In House panel - Identity Politics

Identity politics and major trade negotiations. Both, in their own ways, could have a major impact of the outcome of the election. Our In House panelists Rosemary Barton and Andrew Coyne weigh in.

Whatever you call it — identity politics, dog whistle politics, wedge issues — there are a number of ways to describe how political parties appeal to specific groups of voters. 

These tactics in particular appear to be behind the movement in the polls in Quebec, as the debate over the niqab continues.

In House panelists Andrew Coyne, columnist for PostMedia and the National Post, and Rosemary Barton, host of Power & Politics on CBC News Network, discuss the implications of identity politics on the outcome of the election.

What's your take on how political parties use wedge issues and identity politics to stoke a clash over values in this campaign?

AC: They're doing it because it works. The Conservatives are pushing all the buttons, but the Bloc are going several steps beyond them, I would say. It has some legitimate concerns at the heart of it, but it takes these things and amps them up and puts them in the shop window like they're the most important issue for the country. It takes it to some very dark places.

RB: There's a risk when you're talking about these kinds of things — the niqab, revoking citizenship, a hotline for reporting "barbaric" cultural practices — of tipping too far one side or the other. It's very hard to read where Canadians are specifically on these issues.
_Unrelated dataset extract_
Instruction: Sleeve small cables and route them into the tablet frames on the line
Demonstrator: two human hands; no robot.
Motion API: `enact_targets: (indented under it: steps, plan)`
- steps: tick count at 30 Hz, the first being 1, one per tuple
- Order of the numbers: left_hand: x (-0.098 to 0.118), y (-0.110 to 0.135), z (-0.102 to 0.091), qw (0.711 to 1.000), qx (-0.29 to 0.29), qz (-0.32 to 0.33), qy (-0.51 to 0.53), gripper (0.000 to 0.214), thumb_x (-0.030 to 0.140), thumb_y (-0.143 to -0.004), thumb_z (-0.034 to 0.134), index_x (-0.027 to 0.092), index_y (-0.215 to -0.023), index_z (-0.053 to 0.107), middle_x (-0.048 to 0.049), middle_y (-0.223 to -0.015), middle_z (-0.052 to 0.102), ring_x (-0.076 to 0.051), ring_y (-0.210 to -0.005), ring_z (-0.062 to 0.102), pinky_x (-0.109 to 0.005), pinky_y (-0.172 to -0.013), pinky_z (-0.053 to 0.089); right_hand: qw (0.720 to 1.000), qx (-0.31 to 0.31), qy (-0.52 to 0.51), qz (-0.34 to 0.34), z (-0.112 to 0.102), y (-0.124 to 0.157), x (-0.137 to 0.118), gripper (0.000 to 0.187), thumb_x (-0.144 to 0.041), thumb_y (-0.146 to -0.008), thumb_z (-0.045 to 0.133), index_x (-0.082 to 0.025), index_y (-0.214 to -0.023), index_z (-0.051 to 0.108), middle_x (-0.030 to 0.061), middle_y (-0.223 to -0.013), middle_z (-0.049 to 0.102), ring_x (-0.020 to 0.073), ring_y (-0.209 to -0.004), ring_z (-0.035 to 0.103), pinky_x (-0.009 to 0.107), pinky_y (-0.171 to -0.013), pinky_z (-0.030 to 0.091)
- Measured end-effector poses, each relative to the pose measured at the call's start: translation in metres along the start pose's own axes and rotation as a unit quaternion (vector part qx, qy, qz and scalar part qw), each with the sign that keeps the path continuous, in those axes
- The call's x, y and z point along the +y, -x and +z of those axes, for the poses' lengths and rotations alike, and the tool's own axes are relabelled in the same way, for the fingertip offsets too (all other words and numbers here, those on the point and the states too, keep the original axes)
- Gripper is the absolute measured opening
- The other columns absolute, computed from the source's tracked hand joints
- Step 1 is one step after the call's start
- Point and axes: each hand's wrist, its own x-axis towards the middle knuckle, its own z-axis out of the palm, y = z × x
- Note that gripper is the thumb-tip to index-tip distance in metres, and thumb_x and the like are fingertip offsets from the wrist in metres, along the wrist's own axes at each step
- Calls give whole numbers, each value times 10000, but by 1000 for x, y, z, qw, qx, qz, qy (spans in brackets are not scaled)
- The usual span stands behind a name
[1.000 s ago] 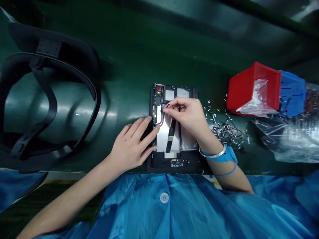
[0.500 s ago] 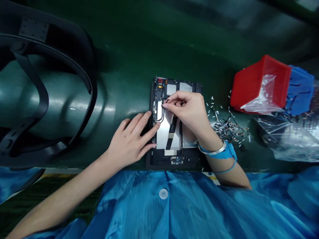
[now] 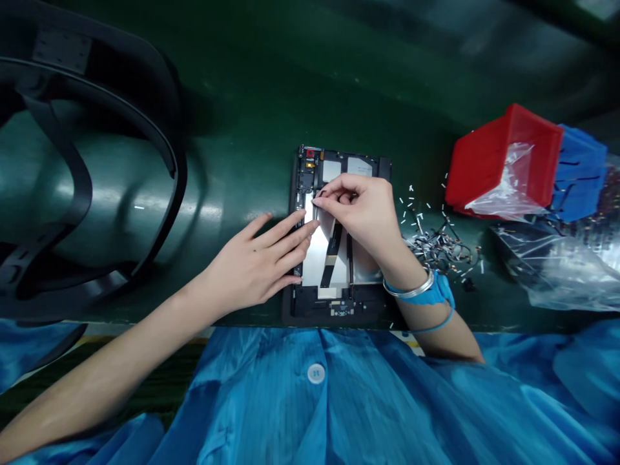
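An opened tablet (image 3: 358, 312) lies on the green bench, its black frame, silver battery plates and small circuit parts exposed. A flat black ribbon cable (image 3: 332, 255) runs slantwise over the silver area. My left hand (image 3: 261, 258) is open, its spread fingers lying across the tablet's left edge. My right hand (image 3: 361, 206) reaches over the upper middle of the tablet. Its thumb and index finger pinch a thin dark cable near the left-hand strip; most of that cable is hidden by my fingers.
Right of the tablet lies a heap of small cables (image 3: 440, 248) with white bits scattered round it. Beyond stand a red bin (image 3: 484, 165) and a blue bin (image 3: 584, 171), with clear plastic bags (image 3: 566, 271) before them. A large black strapped headset-like object (image 3: 179, 168) occupies the left.
My left hand has shifted its fingers up and further over the tablet's left edge, covering the cable loop that showed before. My right hand keeps its pinch at nearly the same spot.
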Motion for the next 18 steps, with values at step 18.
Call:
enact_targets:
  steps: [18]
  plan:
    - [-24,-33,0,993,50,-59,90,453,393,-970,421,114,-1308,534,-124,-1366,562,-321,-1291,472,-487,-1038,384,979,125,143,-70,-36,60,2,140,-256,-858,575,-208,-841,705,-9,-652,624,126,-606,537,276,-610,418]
AC: There's two types of risk. There's the political risk, that you push it too far and people recoil. But there are other risks and other damages — the damage to relations between different ethnic groups, the damage to people who feel themselves, quite rightly, put under the spotlight.

What about the Trans Pacific Partnership — should a government in an election period be negotiating long-term deals?
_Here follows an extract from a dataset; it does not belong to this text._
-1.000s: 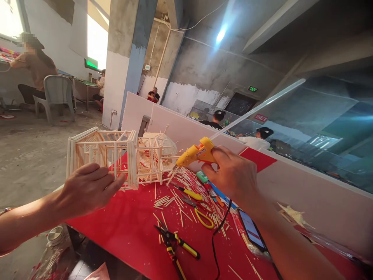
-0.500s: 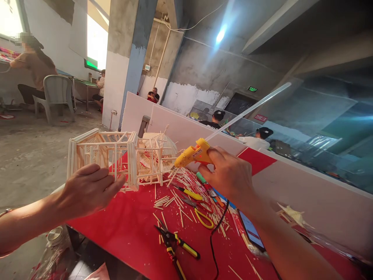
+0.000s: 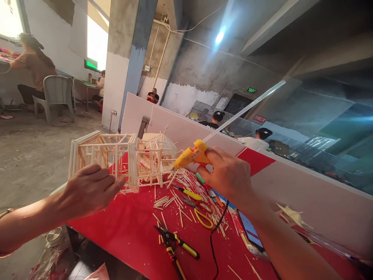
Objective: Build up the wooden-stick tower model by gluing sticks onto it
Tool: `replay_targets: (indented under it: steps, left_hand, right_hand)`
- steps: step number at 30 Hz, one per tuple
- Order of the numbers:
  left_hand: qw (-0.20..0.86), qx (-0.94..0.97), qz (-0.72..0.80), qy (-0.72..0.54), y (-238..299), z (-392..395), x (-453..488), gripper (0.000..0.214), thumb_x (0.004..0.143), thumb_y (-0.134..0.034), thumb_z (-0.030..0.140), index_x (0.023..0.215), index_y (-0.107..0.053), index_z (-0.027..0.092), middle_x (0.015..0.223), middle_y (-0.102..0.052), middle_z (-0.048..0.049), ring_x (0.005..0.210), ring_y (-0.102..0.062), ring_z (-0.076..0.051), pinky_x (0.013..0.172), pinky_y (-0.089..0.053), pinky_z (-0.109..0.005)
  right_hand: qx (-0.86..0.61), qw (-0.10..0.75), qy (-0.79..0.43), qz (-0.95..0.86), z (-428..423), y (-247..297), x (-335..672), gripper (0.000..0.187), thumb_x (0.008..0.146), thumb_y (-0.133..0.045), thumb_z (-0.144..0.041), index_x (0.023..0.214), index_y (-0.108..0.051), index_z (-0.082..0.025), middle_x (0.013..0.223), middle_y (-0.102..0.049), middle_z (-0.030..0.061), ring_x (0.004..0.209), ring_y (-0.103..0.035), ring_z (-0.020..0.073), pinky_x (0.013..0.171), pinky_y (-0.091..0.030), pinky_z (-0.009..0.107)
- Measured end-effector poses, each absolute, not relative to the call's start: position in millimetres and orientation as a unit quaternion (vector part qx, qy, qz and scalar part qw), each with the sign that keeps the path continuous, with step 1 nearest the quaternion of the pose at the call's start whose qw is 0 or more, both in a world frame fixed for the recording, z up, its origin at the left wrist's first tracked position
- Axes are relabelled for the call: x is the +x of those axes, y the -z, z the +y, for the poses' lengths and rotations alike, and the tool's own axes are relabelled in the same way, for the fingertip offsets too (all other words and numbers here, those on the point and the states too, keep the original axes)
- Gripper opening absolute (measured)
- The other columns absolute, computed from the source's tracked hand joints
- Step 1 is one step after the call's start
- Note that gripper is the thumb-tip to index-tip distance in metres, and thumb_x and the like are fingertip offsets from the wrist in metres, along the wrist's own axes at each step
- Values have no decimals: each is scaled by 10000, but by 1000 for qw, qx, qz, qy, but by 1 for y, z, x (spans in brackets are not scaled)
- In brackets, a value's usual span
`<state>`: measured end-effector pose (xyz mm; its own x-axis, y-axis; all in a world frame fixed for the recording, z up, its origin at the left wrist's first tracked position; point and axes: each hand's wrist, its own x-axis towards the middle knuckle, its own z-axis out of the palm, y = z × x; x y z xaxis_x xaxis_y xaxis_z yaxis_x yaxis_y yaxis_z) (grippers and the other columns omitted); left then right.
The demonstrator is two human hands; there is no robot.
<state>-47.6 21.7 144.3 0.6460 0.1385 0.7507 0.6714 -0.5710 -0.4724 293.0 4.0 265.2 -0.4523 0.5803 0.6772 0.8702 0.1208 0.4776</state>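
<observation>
My left hand is closed around the near side of a stick-built model frame, which lies on its side over the table's left edge. In my right hand is a yellow glue gun, gripped by its handle. A long clear glue stick juts from the back of the gun. Its nozzle points down and left, close to the right end of the frame; whether it touches a stick cannot be made out. Behind the frame sits a fan-shaped part made of thin sticks.
On the red table lie black-and-yellow snips, scissors, yellow-handled pliers, many loose sticks and a phone. The gun's black cord crosses the table. White panels stand behind. Several people sit farther off.
The left end of the frame has dipped slightly and shifted a little right. The glue gun and its stick have moved slightly left. Both hands keep their hold.
</observation>
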Motion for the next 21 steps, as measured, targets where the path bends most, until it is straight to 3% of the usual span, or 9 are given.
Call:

RB: I know this is an issue for the Liberals and NDP, but I'm not sure what else the government is supposed to do. This is other countries who have decided on this timing. What were we going to do, not show up to the table? I think the government would have been criticized for not being there.
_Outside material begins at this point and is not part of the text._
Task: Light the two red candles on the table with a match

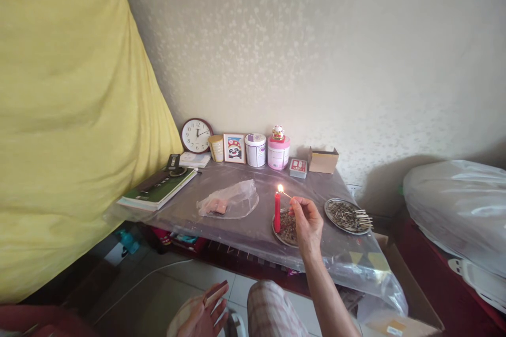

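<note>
My right hand pinches a burning match between thumb and fingers. The flame is at the top of an upright red candle. That candle stands on a round metal plate covered with small dark and pale grains, partly hidden by my right hand. Low in front of the table, above my lap, my left hand holds a small, flat, brown-sided matchbox, its other fingers apart. To the right, a second metal plate carries similar grains and several unlit matches.
A clear plastic bag with pinkish pieces lies on the plastic-covered table. Along the wall stand a clock, framed picture, two canisters, a tin and an open cardboard box. A green book lies left.
</note>
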`<act>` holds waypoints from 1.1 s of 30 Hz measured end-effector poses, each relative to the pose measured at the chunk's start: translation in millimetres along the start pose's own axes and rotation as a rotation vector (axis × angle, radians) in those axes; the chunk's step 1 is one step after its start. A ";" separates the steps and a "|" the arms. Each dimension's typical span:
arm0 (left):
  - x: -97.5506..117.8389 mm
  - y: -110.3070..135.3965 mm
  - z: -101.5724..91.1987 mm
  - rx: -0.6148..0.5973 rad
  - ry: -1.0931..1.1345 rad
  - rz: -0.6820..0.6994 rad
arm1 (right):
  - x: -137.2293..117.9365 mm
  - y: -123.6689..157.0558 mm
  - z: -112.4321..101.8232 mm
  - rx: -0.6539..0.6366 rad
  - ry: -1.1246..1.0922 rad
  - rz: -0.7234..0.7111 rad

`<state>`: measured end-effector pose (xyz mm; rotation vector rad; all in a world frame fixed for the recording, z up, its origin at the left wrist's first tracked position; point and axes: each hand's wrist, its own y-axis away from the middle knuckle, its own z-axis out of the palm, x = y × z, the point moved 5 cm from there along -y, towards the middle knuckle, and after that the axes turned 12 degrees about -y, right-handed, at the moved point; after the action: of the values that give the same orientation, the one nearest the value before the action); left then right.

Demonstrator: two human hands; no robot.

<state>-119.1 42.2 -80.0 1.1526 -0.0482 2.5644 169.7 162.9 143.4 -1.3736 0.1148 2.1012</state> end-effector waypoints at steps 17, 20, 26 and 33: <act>7.0 2.7 8.9 0.030 -0.083 0.023 | -38.7 -10.9 -73.6 0.138 0.055 -0.078; 8.3 3.3 10.8 0.034 -0.085 0.012 | -33.9 -11.0 -85.6 0.152 0.090 -0.068; 6.1 3.1 9.2 0.018 -0.027 -0.020 | -22.7 -7.9 -99.1 0.166 0.104 -0.017; 5.1 3.5 6.9 0.066 -0.015 -0.032 | -14.0 -5.4 -104.5 0.123 0.154 -0.012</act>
<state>-118.4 39.2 -71.3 1.1866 0.0519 2.5472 259.9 120.2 109.1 -1.4560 0.2924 1.9430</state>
AC: Yes, you don't like seeing governments go off in entirely new directions while in a writ period, but this has been going on for some years now, these negotiations, so it's not exactly new.

With two weeks to go, will campaign politics get nastier?

AC: It can only get more hysterical and nasty. I think you're going to see the temperature start to turn up. It's still a very tight race. I would imagine we will see the NDP turning up the temperature on the TPP, to paint the Liberals as not being sufficiently hardline against it. If you thought the race was slightly crazy to begin with, it's only going to get crazier.

RB: I think it's going to get uglier and nastier, if it's possible. But here's a warning to political parties as they play that game — you better be awfully careful of what you're doing, because that kind of stuff turns people off, when you see the mudslinging. I think Canadians get turned off and cynical about that.